Sunday, February 19, 2012

When working with combinations and permutations remember that with permutations order matters and with combinations, order does not matter.  Suppose we want to arrange 5 books on a shelf.  How many ways can those books be arranged?  You could put any of the 5 books on the far left. After a book is placed, any of the remaining 4 books can be placed next to it. Then any of the 3 remaining books can be placed next to that and so on.  The calculation for this is 5 * 4 * 3 * 2 * 1 = 120 or 5!  The symbol ! means factorial.  10! would be 10 *9 *8 *7 *6..... * 1.
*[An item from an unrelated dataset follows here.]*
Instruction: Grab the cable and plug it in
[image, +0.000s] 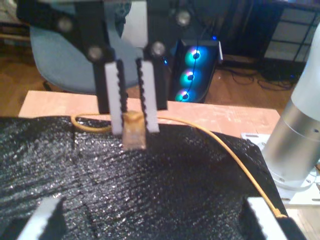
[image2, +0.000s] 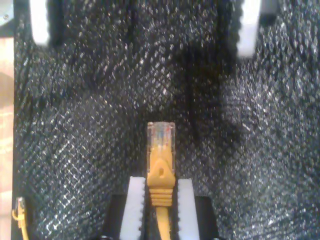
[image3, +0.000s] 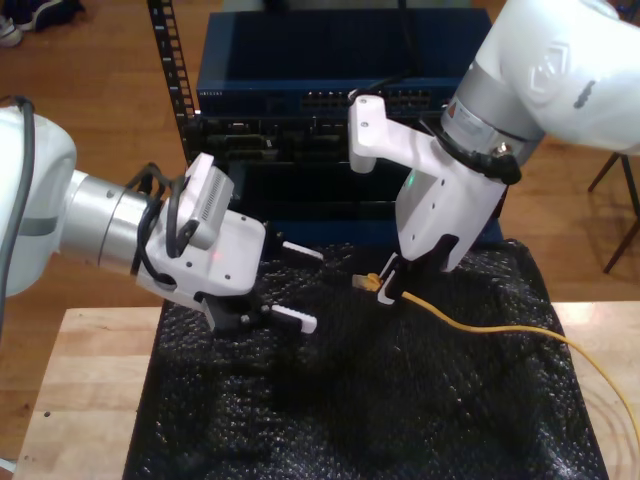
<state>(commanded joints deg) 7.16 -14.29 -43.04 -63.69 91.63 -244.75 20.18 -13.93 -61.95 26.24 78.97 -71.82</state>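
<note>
Second gripper (image2: 159, 184) clenched on thin yellow-orange network cable (image2: 161, 167) behind its clear plug, first gripper (image3: 297, 284) released; prob. best to keep plug level & go straight at dark blue metal rack switch (image3: 300, 65) ports.

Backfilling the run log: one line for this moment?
my second gripper: shut on cable | my first gripper: open | cable: not plugged in

The cable (image3: 500, 331) is thin and yellow-orange, ending in a small clear plastic plug (image2: 160, 134) behind a yellow boot. Its plug end is raised above the black mat (image3: 380, 400), pointing toward the exterior view's left. The cord trails across the mat toward the exterior view's right edge.
</note>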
Now supposed you have 5 books on the shelf and you want to randomly choose 2 of those books. How many ways can you choose 2 books from the 5 if order that the books are chosen does not matter?  What I mean by order not mattering is choosing "Moby Dick" first and "A Tale of Two Cities" second would be the same as choosing "A Tale of Two Cities" first and "Moby Dick" second.

The formula for combinations is n!/r!(n-r)! , where n is the number objects to choose from and r is the number of objects chosen.

So in this example we'd have 5!/(2! * 3!) = 120/12 = 10

To simplify this, 5!/(2! * 3!) =   (5 * 4 * 3 * 2 * 1)/(2 * 1 * 3 * 2 * 1)

Notice 3 * 2 * 1 in the denominator cancels with 3 * 2* 1 in the numerator which leaves us with

(5 * 4)/(2 * 1).  The 2 in the denominator divides into the 4 in the numerator twice to leave us with

(5 * 2) = 10